Overview
The primary objective of the study is to compare the incidence of hypophosphatemia in RYGB patients treated with intravenous (IV) single dose of iron isomaltoside (Monofer®) or ferric carboxymaltose (Ferinject®).
Eligibility
Inclusion Criteria:
- Patients over 18 years
- Signed informed consent
- Patients with previous RYGB surgery performed > 12 months ago
- Failed response to oral iron supplementation
- Established diagnosis of iron deficiency by ferritin < 50 ug/l or serum ferritin ≤100ug/l and low transferrin saturation (TSAT) ≤ 30%
- Normal phosphate blood level (0.8 - 1.45 mmol/l) before infusion
- Normal magnesium blood level (0.65-1.05 mmol/l)
- Outpatient
Exclusion Criteria:
- - Patients with known hypersensitivity to iron preparation and/or anaphylaxis from any cause
- Patients for whom a treatment with one of the IV iron is contra-indicated (based on product summary of product characteristics)
- Women who are pregnant or breastfeeding
- Intention to become pregnant during the course of the study
- Renal failure, chronic kidney disease stage 3b or worse (eGFR ≤ 45 ml/min/1.73m2)

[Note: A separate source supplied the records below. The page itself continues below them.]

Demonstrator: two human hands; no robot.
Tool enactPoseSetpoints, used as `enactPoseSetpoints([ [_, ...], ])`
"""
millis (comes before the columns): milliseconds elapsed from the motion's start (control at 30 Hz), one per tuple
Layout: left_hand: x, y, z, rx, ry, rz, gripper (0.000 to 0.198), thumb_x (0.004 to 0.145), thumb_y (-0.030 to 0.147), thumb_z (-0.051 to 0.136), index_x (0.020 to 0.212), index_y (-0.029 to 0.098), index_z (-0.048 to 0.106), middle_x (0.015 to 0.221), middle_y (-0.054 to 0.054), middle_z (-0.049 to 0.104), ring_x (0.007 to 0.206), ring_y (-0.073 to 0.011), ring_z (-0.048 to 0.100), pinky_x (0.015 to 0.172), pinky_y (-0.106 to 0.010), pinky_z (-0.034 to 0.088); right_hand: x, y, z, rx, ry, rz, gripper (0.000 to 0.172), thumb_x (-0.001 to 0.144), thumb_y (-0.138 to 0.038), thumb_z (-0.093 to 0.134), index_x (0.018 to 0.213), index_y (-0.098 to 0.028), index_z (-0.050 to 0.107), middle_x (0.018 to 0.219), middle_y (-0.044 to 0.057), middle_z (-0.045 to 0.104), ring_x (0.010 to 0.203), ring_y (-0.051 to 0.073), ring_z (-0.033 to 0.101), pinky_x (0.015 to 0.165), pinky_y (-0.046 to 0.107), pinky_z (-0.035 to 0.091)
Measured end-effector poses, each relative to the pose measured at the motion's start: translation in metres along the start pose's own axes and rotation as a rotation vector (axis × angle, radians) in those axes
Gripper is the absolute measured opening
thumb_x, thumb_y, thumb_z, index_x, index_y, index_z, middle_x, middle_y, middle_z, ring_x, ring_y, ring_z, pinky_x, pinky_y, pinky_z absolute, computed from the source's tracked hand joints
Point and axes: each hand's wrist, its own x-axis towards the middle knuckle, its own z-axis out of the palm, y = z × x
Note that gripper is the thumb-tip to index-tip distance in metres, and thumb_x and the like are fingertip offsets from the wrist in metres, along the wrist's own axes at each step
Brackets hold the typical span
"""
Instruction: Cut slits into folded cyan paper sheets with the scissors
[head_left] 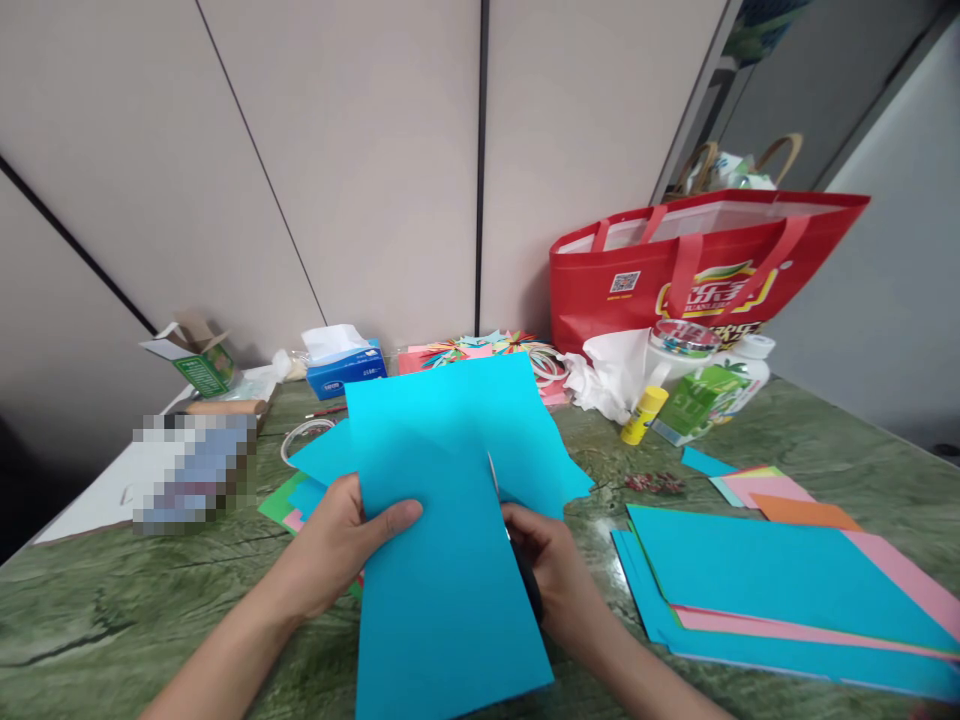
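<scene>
A large sheet of blue paper [442,590] is held up in front of me, with a cut running up from its lower right side. My left hand [360,540] grips its left edge, thumb on the front and fingers behind. In my right hand [547,560] is a pair of scissors [527,575], its dark handles partly hidden by the fingers and a blade tip showing at the cut. The paper to the right of the cut leans away behind my right hand. More blue, green and pink sheets [285,500] show partly behind the held sheet.
A stack of coloured paper [780,570] lies at right on the green marbled table [97,610]. Farther back stand a yellow glue stick [643,416], a green carton [697,405], crumpled tissue [615,375], a red bag [600,290] and a blue tissue box [346,374]. A blurred patch [195,475] is at left.
</scene>
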Motion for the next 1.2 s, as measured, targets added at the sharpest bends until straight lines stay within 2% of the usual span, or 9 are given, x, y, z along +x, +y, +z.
enactPoseSetpoints([
  [100,0.0000,0.0002,0.0003,0.012,0.009,0.001,0.034,0.069,0.030,0.063,0.101,0.020,0.058,0.097,-0.007,0.069,0.086,-0.0279,0.064,0.070,-0.041,0.054,-0.0002,0.0002,0.0005,0.013,-0.004,0.002,0.016,0.066,-0.028,0.069,0.081,-0.022,0.069,0.086,0.003,0.072,0.073,0.019,0.065,0.064,0.029,0.052],
  [267,-0.0007,-0.0019,-0.0009,0.143,0.054,-0.008,0.041,0.065,0.037,0.064,0.099,0.016,0.060,0.076,-0.008,0.071,0.069,-0.0260,0.066,0.059,-0.038,0.054,-0.0007,-0.0033,0.0019,0.000,-0.020,0.001,0.021,0.062,-0.024,0.072,0.083,-0.022,0.068,0.086,0.004,0.072,0.076,0.021,0.065,0.067,0.029,0.052],
  [400,-0.0014,-0.0017,-0.0005,0.200,0.073,-0.007,0.041,0.063,0.040,0.065,0.096,0.015,0.062,0.066,-0.006,0.069,0.063,-0.0246,0.065,0.054,-0.035,0.052,-0.0003,-0.0046,0.0019,-0.008,-0.013,0.010,0.023,0.063,-0.027,0.072,0.084,-0.022,0.067,0.086,0.004,0.071,0.078,0.021,0.065,0.067,0.029,0.052],
  [767,-0.0015,-0.0011,-0.0011,0.195,0.055,-0.021,0.039,0.065,0.039,0.063,0.097,0.016,0.061,0.071,-0.007,0.070,0.065,-0.0236,0.064,0.057,-0.035,0.051,-0.0005,-0.0027,0.0014,-0.025,-0.001,-0.005,0.020,0.062,-0.026,0.072,0.081,-0.022,0.068,0.080,0.003,0.072,0.070,0.018,0.065,0.064,0.027,0.052],
  [967,-0.0020,-0.0001,0.0010,0.147,0.049,-0.005,0.039,0.065,0.038,0.064,0.097,0.016,0.061,0.076,-0.008,0.070,0.066,-0.0240,0.064,0.056,-0.035,0.051,0.0000,-0.0024,0.0016,-0.057,0.019,-0.019,0.015,0.064,-0.029,0.070,0.077,-0.022,0.068,0.079,0.002,0.072,0.067,0.019,0.065,0.061,0.030,0.053],
  [1200,-0.0025,0.0010,0.0027,0.122,0.055,-0.009,0.038,0.063,0.038,0.065,0.095,0.017,0.063,0.075,-0.008,0.071,0.067,-0.0251,0.065,0.056,-0.035,0.051,-0.0003,-0.0047,0.0024,-0.114,0.040,-0.019,0.018,0.065,-0.034,0.068,0.076,-0.020,0.067,0.078,0.004,0.072,0.068,0.021,0.065,0.063,0.034,0.054],
])
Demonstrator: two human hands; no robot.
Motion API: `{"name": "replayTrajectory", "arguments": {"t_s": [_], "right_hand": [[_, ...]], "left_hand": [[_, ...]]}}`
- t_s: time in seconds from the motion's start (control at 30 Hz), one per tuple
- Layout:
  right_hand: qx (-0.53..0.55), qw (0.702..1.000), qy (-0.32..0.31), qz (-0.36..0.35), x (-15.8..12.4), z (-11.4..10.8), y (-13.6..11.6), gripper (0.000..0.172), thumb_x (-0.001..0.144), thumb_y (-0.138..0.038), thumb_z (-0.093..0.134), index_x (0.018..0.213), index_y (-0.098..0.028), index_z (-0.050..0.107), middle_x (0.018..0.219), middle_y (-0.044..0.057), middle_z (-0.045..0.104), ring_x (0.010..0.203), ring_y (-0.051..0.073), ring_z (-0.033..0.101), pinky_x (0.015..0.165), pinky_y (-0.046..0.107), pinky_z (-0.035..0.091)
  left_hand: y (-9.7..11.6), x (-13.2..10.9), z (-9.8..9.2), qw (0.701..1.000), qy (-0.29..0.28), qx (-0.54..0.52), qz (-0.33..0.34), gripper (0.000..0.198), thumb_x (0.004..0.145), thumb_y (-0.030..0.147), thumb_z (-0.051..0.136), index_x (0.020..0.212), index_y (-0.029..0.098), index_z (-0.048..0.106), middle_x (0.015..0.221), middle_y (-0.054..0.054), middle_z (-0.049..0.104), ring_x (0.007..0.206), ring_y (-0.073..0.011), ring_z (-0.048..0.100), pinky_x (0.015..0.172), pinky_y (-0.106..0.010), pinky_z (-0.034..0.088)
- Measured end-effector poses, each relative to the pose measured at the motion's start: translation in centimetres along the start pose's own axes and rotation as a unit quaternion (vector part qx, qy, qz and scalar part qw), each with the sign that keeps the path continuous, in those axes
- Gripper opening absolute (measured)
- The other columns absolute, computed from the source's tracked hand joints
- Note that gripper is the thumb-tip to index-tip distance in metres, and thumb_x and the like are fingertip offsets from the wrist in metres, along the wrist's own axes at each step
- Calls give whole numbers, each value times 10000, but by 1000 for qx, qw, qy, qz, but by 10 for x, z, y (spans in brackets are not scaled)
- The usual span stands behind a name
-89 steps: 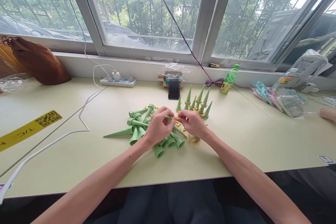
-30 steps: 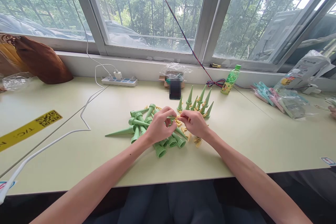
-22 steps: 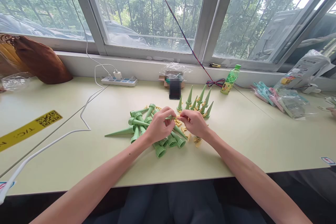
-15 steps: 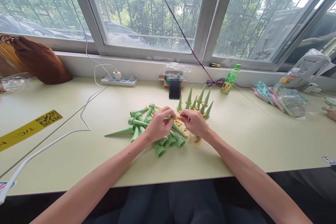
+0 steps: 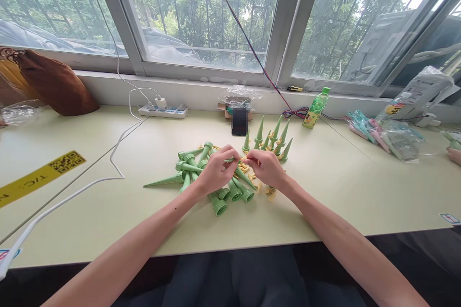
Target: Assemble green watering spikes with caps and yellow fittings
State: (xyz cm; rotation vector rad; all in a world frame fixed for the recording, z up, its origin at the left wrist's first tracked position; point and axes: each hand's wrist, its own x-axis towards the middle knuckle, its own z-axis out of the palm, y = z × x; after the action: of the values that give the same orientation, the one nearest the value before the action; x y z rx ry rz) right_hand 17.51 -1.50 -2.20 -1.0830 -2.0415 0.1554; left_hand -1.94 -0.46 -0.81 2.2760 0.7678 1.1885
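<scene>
While my left hand holds a slim green plastic part crosswise, my right hand pinches a small yellow plastic piece rightward.

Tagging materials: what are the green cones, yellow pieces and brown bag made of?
Green cones: likely molded plastic, satin; crisp ribbed collars, uniform color.
Yellow pieces: probably matte plastic; even color, but too small to confirm.
Brown bag: perhaps suede or velvety fabric; soft sheen, gathered neck.

Pale table, heaped green spikes, upright green spikes, yellow pieces, bottle, power strip
</scene>
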Motion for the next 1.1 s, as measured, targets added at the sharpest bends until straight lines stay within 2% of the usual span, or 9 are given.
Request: {"name": "replayTrajectory", "arguments": {"t_s": [0.37,0.73,0.93,1.1], "right_hand": [[-6,1000,-8,-2,0,0,-1,249,936,-292,551,711,-196,506,647,-14,555,554,110,410,558,235,311],[-22,999,-17,-16,-1,0,-1,267,956,-308,519,714,-196,502,648,-11,549,554,111,407,546,235,298],[-24,999,-17,-12,-1,0,0,273,961,-321,509,720,-194,520,651,-4,550,560,114,402,552,235,296],[2,1000,-4,9,1,-1,1,228,938,-282,541,728,-193,534,643,-12,547,565,113,413,560,233,314]], "left_hand": [[-2,0,-1,1000,8,19,12,176,824,54,502,806,189,613,850,-31,578,769,-125,549,438,-174,323],[-1,-1,-2,999,7,31,6,175,822,77,490,793,194,616,849,-35,583,762,-134,555,432,-189,319],[-2,-1,0,1000,5,30,9,172,823,76,490,803,194,614,860,-39,582,781,-139,570,443,-183,353],[2,-1,2,1000,10,12,7,146,832,94,503,868,192,605,908,-42,587,762,-134,590,519,-205,474]]}}
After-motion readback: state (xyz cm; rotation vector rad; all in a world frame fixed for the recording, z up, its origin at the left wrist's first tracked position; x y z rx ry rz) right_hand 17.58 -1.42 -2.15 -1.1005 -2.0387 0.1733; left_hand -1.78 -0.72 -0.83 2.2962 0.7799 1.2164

- Patients who received IV iron infusion during the last 3 months before screening
- Treatment with erythropoietin or erythropoietin-stimulation agents, red blood cell transfusion within the last 3 months prior to screening
- Alcohol or drug abuse within the past 6 months
- Planned surgical procedure within the clinical trial period
- Surgery under general anaesthesia within the last 3 months prior to screening
- Hyperparathyroidism
- Kidney transplantation
- Inability to follow study procedures or give informed consent
- Use and inability to stop from V0 to study end, phosphate supplementation (except daily multivitamin preparation recommended after bariatric surgery; the exact amount of phosphate and iron supplementation in the daily multivitamin will be recorded)
- Osteoporosis drug therapy (bisphosphonates, denosumab or selective oestrogen receptor modulators).
- Patient who refuses to be informed of incidental discoveries that may contribute to the prevention, diagnosis, and treatment of existing or probable future illnesses.